Respondents were mostly male (87%) and between 38 to 46 years old (36.5%). Additionally, 59% of respondents reported having over 9 years of relevant experience in CDWM. By academic qualification, more than 80% of respondents had at least a bachelor’s degree. Considering respondents’ occupation, government officers were the most respondents with 33%, followed by construction research institutes of 27%. Respondents’ profile is summarized in

Table 3. Profile of respondents.

Gender	Female	Male
Number	8	55
Percentage (%)	13%	87%
Age	18–26	27–35	36–44	45–55	56 and above
Number	8	16	23	12	4
Percentage (%)	12.7%	25.4%	36.5%	19%	6.35%
Work Experience in CDWM	Less than 3	3–6	6–9	9–12	12 years and more
Year(s)	0	14	12	22	15
Percentage (%)	0	22%	19%	35%	24%
Highest qualification	Certificate	Diploma	Bachelor’s degree	Master’s degree	PhD
Number	3	9	20	17	14
Percentage (%)	4.8%	14.3%	31.7%	27%	22%
The most relevant role	Contractor	Academic	Consultant	Government officer	Construction research institutes
Number	10	6	9	21	17
Percentage (%)	16%	10%	14%	33%	27%

.

Structural equation modelling (SEM) is preferred over other data analytical techniques (i.e., factor analysis, regression analysis, etc.) since SEM can construct unobservable latent variables, deals well with the modelling errors, utilizes empirical data for testing a priori theoretical assumptions, and has an outstanding capability in measuring and assessing models among multiple variables [103]. Partial least squares-SEM and covariance-based-SEM (CB-SEM) are the two main classifications of SEM. Nevertheless, this study utilized PLS-SEM as it deals well with small sample sizes and complicated research models, handles missing data well, and has a potent statistical power [103,104]. Furthermore, as articulated by Hair Jr, Hult, Ringle and Sarstedt [103], PLS-SEM works well with less developed theories.

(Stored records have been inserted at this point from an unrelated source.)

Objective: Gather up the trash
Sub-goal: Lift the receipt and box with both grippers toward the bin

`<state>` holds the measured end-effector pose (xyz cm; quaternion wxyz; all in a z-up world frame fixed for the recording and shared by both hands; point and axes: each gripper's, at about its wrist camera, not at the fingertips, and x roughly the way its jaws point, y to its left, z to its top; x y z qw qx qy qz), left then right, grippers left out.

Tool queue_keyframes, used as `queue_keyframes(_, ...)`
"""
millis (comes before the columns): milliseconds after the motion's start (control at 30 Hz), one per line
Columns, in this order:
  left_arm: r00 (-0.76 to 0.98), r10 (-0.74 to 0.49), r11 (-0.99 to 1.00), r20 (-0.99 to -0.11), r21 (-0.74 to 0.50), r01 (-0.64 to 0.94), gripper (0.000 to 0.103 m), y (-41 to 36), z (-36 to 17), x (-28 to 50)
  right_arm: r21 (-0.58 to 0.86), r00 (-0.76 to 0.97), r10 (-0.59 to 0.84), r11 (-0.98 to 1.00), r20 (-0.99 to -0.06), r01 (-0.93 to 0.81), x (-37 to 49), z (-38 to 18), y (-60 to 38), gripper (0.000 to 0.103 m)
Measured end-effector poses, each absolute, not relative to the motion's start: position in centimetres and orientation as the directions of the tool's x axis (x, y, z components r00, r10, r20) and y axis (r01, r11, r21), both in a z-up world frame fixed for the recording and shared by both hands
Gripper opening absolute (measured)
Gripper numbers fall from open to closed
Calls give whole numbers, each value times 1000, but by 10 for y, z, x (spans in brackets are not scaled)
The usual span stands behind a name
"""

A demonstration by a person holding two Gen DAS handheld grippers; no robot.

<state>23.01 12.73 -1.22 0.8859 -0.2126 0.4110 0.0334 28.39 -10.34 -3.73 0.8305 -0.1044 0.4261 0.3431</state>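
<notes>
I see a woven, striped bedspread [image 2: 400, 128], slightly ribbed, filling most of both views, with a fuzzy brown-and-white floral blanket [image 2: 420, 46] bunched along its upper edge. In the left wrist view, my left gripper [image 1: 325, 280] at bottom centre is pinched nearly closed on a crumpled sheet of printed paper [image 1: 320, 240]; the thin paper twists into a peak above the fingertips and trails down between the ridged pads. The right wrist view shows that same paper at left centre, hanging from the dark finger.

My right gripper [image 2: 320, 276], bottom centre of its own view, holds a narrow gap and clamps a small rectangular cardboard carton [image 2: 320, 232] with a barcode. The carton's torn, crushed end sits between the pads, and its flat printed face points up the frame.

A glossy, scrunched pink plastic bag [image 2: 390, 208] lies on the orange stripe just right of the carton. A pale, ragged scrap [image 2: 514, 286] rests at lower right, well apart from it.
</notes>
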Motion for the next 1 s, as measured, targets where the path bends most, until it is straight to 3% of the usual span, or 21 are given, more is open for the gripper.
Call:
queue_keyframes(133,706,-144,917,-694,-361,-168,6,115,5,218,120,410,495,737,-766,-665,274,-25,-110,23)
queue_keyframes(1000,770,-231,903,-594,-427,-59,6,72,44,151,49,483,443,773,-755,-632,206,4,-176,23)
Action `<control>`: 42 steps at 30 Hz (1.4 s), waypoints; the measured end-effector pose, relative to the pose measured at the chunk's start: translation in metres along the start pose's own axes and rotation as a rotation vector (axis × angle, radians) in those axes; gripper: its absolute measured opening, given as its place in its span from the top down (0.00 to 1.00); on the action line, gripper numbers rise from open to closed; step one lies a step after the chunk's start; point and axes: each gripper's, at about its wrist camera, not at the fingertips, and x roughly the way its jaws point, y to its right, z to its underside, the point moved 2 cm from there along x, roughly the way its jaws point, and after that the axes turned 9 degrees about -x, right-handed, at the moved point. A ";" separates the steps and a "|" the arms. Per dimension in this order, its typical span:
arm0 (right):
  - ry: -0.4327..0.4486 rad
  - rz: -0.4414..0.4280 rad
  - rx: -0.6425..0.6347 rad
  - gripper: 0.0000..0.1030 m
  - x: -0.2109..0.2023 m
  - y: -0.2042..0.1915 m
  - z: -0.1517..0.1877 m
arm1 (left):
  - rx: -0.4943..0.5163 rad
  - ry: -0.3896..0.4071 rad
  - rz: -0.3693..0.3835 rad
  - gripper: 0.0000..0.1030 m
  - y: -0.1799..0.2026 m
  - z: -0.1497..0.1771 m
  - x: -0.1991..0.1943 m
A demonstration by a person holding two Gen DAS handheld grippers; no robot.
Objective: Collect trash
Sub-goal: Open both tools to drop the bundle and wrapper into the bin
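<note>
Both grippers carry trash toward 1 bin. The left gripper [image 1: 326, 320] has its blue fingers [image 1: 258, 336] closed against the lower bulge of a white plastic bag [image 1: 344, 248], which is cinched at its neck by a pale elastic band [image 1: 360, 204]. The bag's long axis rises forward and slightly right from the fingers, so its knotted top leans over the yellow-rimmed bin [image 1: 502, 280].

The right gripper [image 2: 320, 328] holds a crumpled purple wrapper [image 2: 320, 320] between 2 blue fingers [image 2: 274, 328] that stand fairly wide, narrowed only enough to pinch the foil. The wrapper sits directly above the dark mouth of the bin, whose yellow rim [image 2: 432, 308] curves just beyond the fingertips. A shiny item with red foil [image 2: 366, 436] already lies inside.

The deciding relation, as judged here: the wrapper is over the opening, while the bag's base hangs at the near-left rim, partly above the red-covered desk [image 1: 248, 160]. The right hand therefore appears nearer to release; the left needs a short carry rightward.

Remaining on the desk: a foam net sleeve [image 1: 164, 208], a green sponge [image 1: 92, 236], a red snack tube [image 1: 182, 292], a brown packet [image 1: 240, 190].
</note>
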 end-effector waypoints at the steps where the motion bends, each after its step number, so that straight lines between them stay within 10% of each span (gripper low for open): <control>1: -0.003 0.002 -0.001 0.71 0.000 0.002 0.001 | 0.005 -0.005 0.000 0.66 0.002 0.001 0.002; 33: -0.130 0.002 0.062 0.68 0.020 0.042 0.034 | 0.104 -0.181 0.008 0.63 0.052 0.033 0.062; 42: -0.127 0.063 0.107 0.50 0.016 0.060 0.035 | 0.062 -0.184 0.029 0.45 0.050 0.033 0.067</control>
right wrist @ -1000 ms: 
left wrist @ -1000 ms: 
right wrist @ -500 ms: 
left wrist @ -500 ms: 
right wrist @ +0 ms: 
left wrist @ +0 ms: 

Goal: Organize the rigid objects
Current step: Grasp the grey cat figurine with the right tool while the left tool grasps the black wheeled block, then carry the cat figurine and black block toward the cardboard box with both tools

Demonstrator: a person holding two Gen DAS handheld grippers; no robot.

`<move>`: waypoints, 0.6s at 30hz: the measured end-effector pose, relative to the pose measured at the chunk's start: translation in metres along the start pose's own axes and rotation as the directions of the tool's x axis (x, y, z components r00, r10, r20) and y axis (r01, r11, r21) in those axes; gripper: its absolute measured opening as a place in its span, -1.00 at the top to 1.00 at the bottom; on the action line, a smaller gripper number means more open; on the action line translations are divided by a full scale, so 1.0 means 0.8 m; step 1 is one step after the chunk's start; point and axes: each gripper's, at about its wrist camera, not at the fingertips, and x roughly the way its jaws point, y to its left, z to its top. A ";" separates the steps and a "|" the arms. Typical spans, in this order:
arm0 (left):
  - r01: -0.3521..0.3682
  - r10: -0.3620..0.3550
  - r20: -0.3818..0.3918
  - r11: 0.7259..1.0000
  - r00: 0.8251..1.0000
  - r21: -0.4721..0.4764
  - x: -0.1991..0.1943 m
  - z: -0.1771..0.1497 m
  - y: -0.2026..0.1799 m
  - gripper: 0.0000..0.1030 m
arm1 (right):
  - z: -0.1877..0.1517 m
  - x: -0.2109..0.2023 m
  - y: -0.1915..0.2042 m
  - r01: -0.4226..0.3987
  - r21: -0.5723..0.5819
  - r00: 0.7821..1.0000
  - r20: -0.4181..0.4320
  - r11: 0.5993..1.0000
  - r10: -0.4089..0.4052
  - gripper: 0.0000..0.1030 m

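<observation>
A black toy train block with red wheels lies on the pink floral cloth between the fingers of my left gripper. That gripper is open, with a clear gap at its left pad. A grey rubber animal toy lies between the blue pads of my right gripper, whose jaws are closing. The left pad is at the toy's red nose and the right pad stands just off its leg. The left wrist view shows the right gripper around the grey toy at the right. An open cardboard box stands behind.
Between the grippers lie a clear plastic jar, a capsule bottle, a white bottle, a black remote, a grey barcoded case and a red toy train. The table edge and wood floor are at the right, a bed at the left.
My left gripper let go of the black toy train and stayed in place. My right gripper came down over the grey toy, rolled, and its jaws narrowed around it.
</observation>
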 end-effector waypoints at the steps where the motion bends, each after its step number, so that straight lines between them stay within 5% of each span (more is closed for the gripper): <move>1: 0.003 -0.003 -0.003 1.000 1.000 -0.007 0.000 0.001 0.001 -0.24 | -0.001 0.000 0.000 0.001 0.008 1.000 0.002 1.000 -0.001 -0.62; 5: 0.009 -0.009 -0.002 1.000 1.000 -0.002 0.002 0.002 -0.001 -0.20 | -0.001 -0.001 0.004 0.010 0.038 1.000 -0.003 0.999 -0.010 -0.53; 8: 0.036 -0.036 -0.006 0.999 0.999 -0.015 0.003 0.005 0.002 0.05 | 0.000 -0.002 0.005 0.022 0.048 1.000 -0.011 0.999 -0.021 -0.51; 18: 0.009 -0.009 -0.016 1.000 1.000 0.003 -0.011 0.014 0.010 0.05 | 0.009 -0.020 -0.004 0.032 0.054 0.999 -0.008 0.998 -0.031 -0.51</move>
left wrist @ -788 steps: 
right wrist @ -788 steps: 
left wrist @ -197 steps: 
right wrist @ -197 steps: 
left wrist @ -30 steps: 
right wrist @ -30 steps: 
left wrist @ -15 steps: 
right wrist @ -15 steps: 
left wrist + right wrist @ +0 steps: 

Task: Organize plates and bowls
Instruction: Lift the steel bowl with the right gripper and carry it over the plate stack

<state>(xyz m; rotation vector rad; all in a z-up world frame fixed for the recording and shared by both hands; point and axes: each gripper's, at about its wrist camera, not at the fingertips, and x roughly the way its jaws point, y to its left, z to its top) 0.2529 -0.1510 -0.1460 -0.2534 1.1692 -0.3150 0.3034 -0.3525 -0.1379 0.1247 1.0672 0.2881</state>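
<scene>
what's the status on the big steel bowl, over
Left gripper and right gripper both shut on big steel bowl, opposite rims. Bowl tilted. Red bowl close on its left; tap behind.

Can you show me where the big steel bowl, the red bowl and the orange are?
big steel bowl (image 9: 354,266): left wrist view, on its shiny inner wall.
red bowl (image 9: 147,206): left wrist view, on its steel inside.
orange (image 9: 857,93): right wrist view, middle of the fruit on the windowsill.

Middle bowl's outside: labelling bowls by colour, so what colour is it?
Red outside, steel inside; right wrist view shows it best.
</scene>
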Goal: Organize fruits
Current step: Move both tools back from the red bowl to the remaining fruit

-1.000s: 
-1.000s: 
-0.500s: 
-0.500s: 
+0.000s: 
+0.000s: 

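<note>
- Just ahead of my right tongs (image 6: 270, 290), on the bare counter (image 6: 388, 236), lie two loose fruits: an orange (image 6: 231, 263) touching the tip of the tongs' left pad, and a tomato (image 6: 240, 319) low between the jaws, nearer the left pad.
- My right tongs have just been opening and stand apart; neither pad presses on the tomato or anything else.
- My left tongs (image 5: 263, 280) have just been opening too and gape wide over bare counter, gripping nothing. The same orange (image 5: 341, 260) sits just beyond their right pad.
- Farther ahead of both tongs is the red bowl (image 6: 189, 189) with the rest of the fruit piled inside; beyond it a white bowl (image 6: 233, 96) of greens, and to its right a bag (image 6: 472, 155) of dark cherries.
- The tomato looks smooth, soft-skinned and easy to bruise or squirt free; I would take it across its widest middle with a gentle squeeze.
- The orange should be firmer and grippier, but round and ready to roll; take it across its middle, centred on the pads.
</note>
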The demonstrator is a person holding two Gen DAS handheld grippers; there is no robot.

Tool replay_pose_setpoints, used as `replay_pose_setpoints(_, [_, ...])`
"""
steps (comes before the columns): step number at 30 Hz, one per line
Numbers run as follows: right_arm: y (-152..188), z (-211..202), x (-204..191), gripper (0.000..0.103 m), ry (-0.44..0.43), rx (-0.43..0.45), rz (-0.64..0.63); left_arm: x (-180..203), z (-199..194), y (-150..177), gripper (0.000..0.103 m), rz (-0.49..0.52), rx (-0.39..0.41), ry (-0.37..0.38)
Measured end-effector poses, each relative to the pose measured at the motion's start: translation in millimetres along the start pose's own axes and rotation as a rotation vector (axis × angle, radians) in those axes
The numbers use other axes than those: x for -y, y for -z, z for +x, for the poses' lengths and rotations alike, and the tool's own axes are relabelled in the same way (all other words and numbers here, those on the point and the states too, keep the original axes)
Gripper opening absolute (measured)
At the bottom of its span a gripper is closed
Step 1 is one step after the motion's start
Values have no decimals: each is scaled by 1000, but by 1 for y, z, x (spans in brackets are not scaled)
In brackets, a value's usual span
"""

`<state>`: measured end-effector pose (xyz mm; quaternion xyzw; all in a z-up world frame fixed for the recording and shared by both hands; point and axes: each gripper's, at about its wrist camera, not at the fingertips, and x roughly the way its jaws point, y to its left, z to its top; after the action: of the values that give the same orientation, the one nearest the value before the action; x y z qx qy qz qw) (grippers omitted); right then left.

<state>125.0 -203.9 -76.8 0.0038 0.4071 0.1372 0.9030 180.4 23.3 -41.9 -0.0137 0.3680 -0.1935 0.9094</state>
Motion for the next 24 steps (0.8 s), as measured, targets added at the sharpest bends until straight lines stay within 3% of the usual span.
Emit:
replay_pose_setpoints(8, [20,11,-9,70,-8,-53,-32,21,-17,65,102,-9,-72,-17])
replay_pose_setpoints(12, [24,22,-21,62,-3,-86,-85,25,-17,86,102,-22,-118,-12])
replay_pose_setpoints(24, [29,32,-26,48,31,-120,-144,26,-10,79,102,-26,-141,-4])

SmartPLS version 3.0 software was utilized in this study for the purpose of data analysis.

4.3. Primary Data Tests

Collected data were primarily tested in opposition to three criteria of missing values, suspicious pattern in responses, and outliers [103]. Missing data refers to failing to answer a question either inadvertently or purposely [103]. Missing data should be identified and studied as missing data are nuisance to the results. It is generally recommended that missing completely at random as less than 10% of each individual item is acceptable and can be ignored. A frequency test of collected data showed that the missing data was under 1 percent and, in some items, no missing data was observed. Therefore, the dataset had no issue regarding the missing values or any biasness resulted from missing values. Also, no suspicious patterns of diagonal or straight lining were observed in the dataset [103]. In the last step, data were checked against outliers, which is referred to extreme response to a question in a completely different way than to other questions. In this regard, box plots and stem-and-leaf plots using IBM SPSS Statistics 23 software were considered. However, no notable outliers were observed [75,105]. It is also noteworthy considering that PLS-SEM handles non-normally distributed data because it employs bootstrapping, a non-parametric technique, that allows examining the statistical significance of different PLS-SEM results [103].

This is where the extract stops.